Sin is sin, whether it is deliberate, unintentional, or resisted but its temptation turns out to be irresistible, leading to rationalisation and even denial that it was ‘really’ a sin. However, God disciplines his stubborn children, the Psalmist saying such a one is blessed! (Ps. 94:12). Such discipline is not at all the same as ‘losing’ salvation. Christians are told:

“Despise not the chastening of the Lord, nor faint when thou art rebuked of him; For whom the Lord loveth, he chasteneth, and scourgeth every son whom he receiveth, If ye endure chastening, God dealing with you as with sons” Hebrews 12:5-7

That alone should clear up the matter; the very idea that God would not correct his children, but allow some sin, hidden to his child, to only come out on the Day of Judgment, so as to damn that one! What kind of a god would do that?

You give two points as “teachings supported by Scripture”, with lists of Scripture references for both. A problem is with the latter half in point 2, namely, that “sinners who sin unknowingly are ‘poisoned by bitterness and bound by iniquity’ until they repent and pray for forgiveness (Acts 8:20-24”). In the text used as support, that person did not know he was poisoned by bitterness and bound by iniquity until the apostle Peter was given that insight (for Simon’s heart condition was revealed – God reads hearts, not men). Then, upon hearing the command to repent of his wickedness and to pray that the Lord might forgive him, Simon the sorcerer besought Simon Peter to pray for him.

It is possible for a believer to do something sinful while feeling very cheerful and convinced that they had not sinned. This can depend on how much they know about the high calling to holiness in word, deed and thought. Christians should become more sensitive to sin as they progress in their Christian lives. Many will say they learned with dismay how many things they used to do for years as new Christians that now they abhor and have learned to turn from. Yet there is an important point about not repenting and praying for forgiveness which can lead to the development of bitterness, and being bound by sin. This is crucial to the answer being sought, and although I can speak from a personal experience 17 years ago, I will not detail that on a public forum.

A Christian has the indwelling of the Holy Spirit, who convicts of sin. It was this work of the Holy Spirit that first led a person to repent of sin and to place all their faith in Christ for salvation. Once a Christian, they become more sensitive to sin as they desire to be more and more like Jesus. Ideally, they will make steady progress but sometimes it’s a case of one step forward, two back. That’s when the Holy Spirit disturbs, until there is prayerful seeking, repentance, and going forward in faith again. Then the peace of God returns.

But if a Christian turns a blind eye to their sin, dismissing it as slight, or rationalising it away with excuses, that is when bitterness can start to take root in their heart, as it did with me, despite several warnings before eventual discipline. Only after God’s discipline fell did I truly face up to my sin, confessing the truth of Hebrews 12:15.

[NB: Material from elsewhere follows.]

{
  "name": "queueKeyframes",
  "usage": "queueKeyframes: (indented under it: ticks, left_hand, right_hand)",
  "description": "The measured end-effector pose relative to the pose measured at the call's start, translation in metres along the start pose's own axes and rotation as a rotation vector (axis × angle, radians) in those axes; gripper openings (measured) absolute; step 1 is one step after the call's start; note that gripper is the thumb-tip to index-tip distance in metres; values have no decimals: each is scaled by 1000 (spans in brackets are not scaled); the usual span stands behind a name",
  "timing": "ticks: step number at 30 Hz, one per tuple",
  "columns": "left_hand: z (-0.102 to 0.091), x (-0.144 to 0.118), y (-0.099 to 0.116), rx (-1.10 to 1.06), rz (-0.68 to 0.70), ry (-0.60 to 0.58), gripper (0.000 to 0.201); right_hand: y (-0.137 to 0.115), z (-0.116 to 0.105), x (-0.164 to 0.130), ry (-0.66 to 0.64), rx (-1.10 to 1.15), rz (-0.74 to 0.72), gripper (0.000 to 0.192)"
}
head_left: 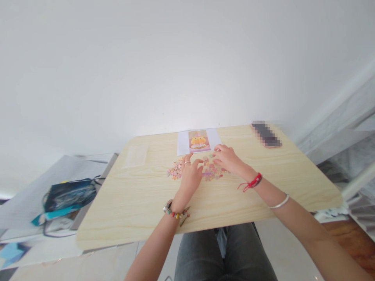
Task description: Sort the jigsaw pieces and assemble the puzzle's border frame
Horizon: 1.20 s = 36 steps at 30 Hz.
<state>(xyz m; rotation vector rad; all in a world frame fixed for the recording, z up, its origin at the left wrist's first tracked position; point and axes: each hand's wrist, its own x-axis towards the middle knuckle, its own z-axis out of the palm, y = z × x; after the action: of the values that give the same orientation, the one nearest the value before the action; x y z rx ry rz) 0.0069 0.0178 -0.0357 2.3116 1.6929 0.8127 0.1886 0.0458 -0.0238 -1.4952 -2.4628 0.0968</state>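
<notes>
head view, near to far: the left hand (190, 173) and right hand (227, 158) rest with loosely spread fingers on scattered puzzle pieces (209, 171) mid-table (131, 203), gripping nothing visible. beyond lies the reference picture (199, 141). a careless sweep of either wrist could likely scatter the small pieces or push some toward the edge.

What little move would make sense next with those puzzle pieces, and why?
Probably lift one loose piece with the right hand. Both hands rest spread on the scattered puzzle pieces and neither visibly grips one. The left hand lies beside it, and the reference picture lies just beyond for matching.
</notes>
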Motion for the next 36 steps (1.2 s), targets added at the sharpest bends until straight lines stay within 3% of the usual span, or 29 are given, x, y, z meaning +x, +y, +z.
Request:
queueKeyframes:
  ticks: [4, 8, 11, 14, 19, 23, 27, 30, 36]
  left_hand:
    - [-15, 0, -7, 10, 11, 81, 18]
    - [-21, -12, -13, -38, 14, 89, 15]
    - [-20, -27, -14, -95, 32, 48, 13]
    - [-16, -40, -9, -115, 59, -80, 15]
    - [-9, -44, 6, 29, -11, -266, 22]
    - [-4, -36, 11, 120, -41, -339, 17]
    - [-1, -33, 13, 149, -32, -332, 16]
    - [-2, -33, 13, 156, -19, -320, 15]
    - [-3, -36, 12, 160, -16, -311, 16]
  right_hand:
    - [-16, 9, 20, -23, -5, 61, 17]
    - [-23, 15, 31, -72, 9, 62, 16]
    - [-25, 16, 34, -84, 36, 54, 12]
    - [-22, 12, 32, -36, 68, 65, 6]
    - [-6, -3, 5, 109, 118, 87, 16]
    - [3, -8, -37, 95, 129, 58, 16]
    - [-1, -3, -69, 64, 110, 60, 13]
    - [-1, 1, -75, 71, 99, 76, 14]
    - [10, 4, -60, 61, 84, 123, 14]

When quoting 1 John 5:18, as to how Christians can know that they have eternal life (present tense), John links that assurance to having “believed in the name of the Son of God”. This is the key to assurance. If the expression of belief is the same as that of the apostle Peter in Matthew 16:13-17, then it will not be a verbal, formulaic response but an exclamation of faith given by the Father’s revelation to us. That’s how it was with Peter, and Jesus rejoiced that Peter’s new understanding had been given to him by God. None of the other apostles (up to that point) had twigged as to just what it meant to believe in Jesus as the Son of God. That expression of belief in the name of the Son of God gets to the core of understanding just who Jesus really is. That is why so many people who sincerely say they are Christians shrink back from expressing assurance about the promise of salvation: the full reality of just who Jesus is has not yet broken through, as it did with Peter. But when that happens, they will know the power of that transforming grace of God, in Christ, and all their confidence will be in that, and not in themselves, either trying (vainly) to live a sin-free life, or diligently and fearfully seeking to confess every sin, known or (impossibly) unknown to them.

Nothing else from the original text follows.